Akibat Eutrofikasi di Waduk Jatiluhur.

1. Naiknya tinggi permukaan air, sehingga dapat memperpendek umur waduk.


2. Blooming algae (Cyanobacteria/Green Algae), sehingga meningkatnya, nitrat, fosfat, pH,
COD, BOD yang melebihi batas wajar yang dapat menyebabkan kematian masal ikan.
3. Terjadinya water logging dan salinization pada saluran irigasi.
4. Kandungan nitrat dan fosfor yang tinggi akan mempengaruhi tingkat keasaman pada
tanah yang akan berpengaruh terhadap hasil pertanian.
5. Menurunnya baku mutu air.
6. Produksi vegetasi meningkat sehingga penggunaan air untuk navigasi maupun rekreasi
menjadi terganggu.

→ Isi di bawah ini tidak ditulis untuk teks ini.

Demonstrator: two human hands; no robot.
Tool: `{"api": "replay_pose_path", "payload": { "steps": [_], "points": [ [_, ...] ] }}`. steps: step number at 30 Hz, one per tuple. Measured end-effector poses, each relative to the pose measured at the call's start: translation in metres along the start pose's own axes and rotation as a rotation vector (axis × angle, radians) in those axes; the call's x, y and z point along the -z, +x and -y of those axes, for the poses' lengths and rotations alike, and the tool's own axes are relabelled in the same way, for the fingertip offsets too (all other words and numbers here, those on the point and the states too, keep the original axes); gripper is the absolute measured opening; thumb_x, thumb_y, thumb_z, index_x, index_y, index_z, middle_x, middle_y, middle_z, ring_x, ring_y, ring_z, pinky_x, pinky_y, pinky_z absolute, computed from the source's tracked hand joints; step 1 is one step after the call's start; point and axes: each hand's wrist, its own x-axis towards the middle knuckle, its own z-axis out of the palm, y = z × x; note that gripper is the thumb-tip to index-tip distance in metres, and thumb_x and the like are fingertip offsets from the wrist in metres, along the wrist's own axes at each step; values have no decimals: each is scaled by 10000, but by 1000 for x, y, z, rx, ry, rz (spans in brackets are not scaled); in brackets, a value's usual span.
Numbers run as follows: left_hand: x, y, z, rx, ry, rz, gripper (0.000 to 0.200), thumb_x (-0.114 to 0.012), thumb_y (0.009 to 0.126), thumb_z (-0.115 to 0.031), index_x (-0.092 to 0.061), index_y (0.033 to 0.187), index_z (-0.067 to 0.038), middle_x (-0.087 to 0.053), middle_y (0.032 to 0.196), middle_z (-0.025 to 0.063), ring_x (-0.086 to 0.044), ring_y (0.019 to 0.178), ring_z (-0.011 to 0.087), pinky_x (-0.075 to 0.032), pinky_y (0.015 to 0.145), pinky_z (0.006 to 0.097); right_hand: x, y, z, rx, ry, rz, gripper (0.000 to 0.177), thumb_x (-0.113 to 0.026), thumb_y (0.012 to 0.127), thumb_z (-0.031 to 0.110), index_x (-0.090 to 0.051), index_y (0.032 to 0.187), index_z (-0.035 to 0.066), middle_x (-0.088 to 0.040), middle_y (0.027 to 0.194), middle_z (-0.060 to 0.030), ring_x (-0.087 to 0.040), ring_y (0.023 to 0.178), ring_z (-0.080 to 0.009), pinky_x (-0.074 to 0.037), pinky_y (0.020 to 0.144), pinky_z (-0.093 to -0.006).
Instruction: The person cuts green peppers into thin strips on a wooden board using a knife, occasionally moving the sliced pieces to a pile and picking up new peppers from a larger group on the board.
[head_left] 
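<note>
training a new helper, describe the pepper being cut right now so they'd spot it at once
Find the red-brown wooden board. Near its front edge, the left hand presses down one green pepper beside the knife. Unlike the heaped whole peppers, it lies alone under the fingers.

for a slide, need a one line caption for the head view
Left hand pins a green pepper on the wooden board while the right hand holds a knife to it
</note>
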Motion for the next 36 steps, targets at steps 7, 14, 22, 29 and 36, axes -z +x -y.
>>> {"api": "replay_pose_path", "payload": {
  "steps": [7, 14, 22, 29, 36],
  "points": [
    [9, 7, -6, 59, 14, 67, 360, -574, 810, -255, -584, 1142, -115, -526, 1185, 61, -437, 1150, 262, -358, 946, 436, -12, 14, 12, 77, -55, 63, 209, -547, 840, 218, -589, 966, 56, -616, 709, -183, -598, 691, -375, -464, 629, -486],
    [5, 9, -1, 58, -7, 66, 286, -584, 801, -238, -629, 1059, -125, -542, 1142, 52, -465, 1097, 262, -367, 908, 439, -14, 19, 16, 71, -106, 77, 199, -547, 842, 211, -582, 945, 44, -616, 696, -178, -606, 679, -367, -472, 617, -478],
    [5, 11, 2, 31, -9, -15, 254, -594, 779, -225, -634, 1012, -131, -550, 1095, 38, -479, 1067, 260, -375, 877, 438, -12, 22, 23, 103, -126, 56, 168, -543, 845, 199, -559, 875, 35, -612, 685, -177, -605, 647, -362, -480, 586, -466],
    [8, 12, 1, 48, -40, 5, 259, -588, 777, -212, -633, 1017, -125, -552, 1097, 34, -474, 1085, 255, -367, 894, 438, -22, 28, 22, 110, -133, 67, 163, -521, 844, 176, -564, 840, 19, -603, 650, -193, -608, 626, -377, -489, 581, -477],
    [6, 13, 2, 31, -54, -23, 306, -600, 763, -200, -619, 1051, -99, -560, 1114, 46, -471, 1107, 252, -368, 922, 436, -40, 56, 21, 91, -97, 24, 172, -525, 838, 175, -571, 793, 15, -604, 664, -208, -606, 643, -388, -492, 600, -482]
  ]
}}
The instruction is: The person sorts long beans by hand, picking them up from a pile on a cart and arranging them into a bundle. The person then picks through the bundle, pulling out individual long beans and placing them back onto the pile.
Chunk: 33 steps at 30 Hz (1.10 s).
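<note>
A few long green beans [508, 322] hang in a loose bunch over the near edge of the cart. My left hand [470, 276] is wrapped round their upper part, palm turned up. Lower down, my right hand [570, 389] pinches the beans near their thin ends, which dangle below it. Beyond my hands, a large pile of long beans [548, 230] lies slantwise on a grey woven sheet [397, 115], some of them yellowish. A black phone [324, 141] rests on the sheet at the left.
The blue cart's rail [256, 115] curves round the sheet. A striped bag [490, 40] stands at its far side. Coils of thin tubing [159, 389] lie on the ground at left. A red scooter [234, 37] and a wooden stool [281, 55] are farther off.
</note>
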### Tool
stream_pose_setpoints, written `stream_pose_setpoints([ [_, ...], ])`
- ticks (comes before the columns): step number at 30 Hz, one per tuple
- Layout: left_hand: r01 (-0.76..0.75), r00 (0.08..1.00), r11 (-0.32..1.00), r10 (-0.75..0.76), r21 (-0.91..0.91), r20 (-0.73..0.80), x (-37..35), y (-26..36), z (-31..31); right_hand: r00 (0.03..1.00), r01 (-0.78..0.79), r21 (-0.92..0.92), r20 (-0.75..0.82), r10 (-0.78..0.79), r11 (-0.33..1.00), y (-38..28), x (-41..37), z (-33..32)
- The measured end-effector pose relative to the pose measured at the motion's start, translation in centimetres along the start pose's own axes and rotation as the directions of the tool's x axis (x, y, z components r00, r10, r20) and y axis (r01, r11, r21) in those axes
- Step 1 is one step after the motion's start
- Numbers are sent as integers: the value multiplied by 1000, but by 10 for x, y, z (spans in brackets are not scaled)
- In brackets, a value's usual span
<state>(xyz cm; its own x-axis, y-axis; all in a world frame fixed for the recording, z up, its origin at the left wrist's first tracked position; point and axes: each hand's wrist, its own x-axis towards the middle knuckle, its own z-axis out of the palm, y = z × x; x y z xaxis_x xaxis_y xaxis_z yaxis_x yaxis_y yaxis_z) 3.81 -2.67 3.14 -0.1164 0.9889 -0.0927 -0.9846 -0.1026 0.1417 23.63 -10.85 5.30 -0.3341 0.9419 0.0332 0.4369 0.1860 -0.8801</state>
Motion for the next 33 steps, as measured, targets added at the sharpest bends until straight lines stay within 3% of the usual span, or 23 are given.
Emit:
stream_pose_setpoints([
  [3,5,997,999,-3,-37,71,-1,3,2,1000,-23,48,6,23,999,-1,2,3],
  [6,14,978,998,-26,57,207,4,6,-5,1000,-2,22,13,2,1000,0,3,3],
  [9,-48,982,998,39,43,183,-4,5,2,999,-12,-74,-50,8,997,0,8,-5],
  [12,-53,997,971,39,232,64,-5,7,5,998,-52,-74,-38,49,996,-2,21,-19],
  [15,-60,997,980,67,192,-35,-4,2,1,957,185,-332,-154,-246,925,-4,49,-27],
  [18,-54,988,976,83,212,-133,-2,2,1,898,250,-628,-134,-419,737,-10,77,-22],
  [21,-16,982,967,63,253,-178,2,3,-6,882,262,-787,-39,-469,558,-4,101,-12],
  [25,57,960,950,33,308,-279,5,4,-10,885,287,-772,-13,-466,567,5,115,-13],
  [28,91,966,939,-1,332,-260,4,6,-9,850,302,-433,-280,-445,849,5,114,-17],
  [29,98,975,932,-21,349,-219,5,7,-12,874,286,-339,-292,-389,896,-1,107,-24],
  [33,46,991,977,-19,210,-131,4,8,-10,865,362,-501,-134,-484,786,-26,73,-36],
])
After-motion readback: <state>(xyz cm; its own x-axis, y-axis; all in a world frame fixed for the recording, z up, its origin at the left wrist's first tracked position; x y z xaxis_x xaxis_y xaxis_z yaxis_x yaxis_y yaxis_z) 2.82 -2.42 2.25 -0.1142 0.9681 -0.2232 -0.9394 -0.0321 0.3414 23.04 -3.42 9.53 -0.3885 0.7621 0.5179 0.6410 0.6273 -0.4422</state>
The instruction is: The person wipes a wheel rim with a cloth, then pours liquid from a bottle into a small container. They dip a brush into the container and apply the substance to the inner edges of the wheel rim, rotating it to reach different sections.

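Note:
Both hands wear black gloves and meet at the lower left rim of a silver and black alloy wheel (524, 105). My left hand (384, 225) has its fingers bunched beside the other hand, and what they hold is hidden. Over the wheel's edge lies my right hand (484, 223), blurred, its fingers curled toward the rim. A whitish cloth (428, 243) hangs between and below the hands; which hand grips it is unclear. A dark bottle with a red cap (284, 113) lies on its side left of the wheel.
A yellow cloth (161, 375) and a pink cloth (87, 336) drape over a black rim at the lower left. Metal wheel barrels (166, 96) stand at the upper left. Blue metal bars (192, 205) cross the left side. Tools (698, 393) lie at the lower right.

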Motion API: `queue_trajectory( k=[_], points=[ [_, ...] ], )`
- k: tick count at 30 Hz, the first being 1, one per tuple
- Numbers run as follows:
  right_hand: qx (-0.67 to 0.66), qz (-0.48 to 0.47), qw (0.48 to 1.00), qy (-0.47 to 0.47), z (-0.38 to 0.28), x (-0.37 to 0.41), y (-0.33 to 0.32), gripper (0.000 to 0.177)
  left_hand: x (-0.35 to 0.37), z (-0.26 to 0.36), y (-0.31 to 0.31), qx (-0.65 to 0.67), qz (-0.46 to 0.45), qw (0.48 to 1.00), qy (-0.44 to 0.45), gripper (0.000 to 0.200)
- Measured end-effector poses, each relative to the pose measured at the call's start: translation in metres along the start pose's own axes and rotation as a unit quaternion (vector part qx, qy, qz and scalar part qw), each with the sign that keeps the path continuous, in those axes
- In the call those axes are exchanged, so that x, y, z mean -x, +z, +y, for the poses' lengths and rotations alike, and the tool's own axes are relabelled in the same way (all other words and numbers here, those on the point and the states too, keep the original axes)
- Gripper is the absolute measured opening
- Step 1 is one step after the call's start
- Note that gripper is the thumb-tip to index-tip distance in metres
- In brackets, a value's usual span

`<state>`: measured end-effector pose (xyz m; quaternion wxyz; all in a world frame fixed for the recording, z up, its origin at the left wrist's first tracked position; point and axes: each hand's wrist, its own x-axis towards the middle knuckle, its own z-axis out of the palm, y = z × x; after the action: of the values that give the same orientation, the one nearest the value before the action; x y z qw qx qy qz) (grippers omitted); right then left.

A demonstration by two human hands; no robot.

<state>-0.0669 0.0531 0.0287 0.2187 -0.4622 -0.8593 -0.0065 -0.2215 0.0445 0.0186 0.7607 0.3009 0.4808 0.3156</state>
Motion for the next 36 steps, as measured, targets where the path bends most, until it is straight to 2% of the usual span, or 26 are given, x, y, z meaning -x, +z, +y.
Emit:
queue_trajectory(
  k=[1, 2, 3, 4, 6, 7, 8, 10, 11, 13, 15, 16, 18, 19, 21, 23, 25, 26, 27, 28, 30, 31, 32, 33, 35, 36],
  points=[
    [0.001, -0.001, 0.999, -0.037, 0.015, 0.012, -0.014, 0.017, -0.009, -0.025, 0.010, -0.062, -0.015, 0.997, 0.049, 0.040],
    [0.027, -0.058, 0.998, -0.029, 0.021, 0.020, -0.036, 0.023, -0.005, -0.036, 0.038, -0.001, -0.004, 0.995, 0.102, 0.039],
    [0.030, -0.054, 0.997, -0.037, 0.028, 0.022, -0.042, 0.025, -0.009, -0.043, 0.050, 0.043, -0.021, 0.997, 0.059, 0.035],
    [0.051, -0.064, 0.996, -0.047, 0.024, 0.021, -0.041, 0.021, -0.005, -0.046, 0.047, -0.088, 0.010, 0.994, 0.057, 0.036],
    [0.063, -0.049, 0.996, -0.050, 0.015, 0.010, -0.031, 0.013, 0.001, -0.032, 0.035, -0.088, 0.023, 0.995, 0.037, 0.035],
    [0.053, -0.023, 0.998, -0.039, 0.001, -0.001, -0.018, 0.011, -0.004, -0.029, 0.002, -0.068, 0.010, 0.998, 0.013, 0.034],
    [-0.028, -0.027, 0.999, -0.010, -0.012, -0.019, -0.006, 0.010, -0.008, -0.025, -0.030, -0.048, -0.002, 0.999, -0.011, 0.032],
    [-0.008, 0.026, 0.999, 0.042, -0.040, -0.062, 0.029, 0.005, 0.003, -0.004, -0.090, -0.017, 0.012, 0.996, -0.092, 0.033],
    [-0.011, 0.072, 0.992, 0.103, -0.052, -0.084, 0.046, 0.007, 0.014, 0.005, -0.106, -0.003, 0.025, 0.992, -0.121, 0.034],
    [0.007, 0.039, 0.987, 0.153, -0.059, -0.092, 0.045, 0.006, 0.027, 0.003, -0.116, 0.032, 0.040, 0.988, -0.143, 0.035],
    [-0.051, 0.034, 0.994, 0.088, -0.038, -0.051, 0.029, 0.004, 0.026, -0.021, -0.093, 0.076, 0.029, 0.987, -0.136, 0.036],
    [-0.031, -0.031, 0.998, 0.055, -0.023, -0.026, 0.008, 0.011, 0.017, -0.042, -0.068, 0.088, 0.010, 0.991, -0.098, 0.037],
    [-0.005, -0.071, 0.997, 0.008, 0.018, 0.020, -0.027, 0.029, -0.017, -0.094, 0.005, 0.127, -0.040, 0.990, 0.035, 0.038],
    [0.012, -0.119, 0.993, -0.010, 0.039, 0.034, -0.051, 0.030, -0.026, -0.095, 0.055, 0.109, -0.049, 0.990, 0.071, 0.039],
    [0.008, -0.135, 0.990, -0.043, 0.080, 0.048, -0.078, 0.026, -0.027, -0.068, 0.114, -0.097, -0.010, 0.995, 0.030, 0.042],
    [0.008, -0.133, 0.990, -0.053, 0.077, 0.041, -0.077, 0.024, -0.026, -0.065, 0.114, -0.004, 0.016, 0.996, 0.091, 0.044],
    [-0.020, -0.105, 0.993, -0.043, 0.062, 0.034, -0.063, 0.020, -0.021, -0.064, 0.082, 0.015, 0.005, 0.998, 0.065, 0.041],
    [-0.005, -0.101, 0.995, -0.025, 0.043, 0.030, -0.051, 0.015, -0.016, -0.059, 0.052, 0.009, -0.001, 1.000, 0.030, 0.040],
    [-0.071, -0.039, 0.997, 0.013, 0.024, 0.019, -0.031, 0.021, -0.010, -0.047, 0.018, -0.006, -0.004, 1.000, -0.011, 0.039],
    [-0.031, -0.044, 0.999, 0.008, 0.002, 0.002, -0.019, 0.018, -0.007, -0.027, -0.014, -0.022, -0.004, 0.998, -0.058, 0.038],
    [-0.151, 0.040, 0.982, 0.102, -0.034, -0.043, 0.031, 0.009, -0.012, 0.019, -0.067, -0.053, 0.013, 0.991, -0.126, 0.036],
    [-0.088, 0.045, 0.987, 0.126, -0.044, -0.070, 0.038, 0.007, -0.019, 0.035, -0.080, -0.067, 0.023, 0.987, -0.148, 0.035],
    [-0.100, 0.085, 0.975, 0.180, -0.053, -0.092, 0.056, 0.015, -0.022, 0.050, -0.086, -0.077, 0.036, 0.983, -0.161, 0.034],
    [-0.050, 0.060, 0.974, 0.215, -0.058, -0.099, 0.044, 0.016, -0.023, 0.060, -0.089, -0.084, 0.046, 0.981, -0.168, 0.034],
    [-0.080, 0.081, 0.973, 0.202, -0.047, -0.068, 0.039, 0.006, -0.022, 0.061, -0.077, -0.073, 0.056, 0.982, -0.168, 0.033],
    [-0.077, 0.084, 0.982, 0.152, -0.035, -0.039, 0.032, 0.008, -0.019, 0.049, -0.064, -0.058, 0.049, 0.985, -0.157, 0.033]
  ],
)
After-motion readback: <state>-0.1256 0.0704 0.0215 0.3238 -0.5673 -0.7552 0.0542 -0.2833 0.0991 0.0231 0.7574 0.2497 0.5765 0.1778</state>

Hal ini berdampak pada pariwisata dan industri pariwisata.

Rekomendasi Penanganan Eutrofikasi

Penanganan Beban Eksternal :


1. Pengontrolan jumlah input nitrogen dari lahan pertanian, salah satunya dengan
membuat artificial wetland untuk menangkap nitrogen sepanjang aliran irigasi.
2. Pengelolaan IPAL domestic maupun industry yang terintegrasi sebelum limbah cair
masuk ke aliran sungai yang bermuara di waduk.
Penanganan Beban Internal :
1. Pengurangan sedimen dasar (bottom sediment removal);
2. Inaktifasi persenyawaan biogenik (inactivation biogenic compound);
3. Biooksidasi sedimen dasar (bioxidation bottom sediment);
4. Aerasi waduk (lake aeration); dan
5. Pengeluaran air hipolimnion (evacuation of hipolimnion bottom water).